» **TASK INSTRUCTIONS**: Here is a block of records. Copy every line in it that includes "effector".

══ GIVEN INFORMATION

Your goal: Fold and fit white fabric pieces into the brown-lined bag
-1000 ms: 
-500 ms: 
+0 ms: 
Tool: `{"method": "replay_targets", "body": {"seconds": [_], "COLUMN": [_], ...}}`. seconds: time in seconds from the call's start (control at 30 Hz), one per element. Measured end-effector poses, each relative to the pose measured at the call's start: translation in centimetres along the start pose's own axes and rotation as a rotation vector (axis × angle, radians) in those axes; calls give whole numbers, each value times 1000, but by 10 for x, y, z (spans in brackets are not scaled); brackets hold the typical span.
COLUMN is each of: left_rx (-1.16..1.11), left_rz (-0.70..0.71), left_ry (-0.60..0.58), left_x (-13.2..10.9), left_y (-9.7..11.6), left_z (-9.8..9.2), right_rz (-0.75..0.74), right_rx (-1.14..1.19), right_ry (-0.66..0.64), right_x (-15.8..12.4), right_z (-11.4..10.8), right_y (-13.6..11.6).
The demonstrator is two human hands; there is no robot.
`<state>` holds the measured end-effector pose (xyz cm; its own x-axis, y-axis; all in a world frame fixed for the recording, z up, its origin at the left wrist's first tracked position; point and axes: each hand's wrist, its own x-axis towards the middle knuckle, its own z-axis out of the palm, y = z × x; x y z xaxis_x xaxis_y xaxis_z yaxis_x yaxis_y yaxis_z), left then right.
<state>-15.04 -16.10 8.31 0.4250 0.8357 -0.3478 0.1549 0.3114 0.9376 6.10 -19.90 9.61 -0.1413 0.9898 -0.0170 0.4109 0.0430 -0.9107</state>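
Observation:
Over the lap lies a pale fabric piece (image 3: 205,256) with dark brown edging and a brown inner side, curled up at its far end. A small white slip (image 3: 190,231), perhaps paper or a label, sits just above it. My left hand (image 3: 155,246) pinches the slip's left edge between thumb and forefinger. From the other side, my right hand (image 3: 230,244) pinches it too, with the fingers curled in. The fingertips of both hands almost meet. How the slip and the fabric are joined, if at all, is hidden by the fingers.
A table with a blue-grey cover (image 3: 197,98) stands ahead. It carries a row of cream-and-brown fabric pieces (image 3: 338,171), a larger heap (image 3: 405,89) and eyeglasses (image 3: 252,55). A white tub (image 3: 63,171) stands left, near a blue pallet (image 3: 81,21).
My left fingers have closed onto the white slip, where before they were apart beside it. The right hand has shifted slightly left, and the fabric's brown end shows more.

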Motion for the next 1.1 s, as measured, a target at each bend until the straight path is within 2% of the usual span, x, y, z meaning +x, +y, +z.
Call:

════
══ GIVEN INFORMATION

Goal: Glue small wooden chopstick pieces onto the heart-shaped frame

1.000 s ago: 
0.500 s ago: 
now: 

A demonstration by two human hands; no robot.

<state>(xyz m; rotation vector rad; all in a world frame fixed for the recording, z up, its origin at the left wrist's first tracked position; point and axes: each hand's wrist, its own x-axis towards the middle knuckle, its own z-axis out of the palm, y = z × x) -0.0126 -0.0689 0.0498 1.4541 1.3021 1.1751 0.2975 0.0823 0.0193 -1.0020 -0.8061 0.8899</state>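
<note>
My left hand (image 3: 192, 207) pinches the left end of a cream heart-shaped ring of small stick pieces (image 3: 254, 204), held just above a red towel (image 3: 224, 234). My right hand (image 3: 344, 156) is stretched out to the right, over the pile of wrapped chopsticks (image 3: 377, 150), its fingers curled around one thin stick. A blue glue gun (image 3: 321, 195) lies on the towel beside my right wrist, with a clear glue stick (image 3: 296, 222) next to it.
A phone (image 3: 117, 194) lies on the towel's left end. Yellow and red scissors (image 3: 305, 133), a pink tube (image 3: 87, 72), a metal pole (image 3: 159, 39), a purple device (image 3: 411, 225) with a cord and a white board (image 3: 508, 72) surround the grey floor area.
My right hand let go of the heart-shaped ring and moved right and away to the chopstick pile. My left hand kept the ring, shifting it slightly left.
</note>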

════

» **SOLUTION FOR THIS PROBLEM**:
Tool: `{"method": "replay_targets", "body": {"seconds": [_], "COLUMN": [_], ...}}`. seconds: time in seconds from the call's start (control at 30 Hz), one per element. Measured end-effector poses, each relative to the pose measured at the call's start: translation in centimetres along the start pose's own axes and rotation as a rotation vector (axis × angle, radians) in those axes; calls give whole numbers, each value times 1000, but by 10 for x, y, z (spans in brackets are not scaled); brackets hold the typical span.
`<state>` holds the measured end-effector pose (xyz cm; its own x-axis, y-axis; all in a world frame fixed for the recording, z up, its origin at the left wrist's first tracked position; point and axes: each hand's wrist, its own x-axis towards the middle knuckle, its own z-axis out of the palm, y = z × x; x y z xaxis_x xaxis_y xaxis_z yaxis_x yaxis_y yaxis_z), left then right.

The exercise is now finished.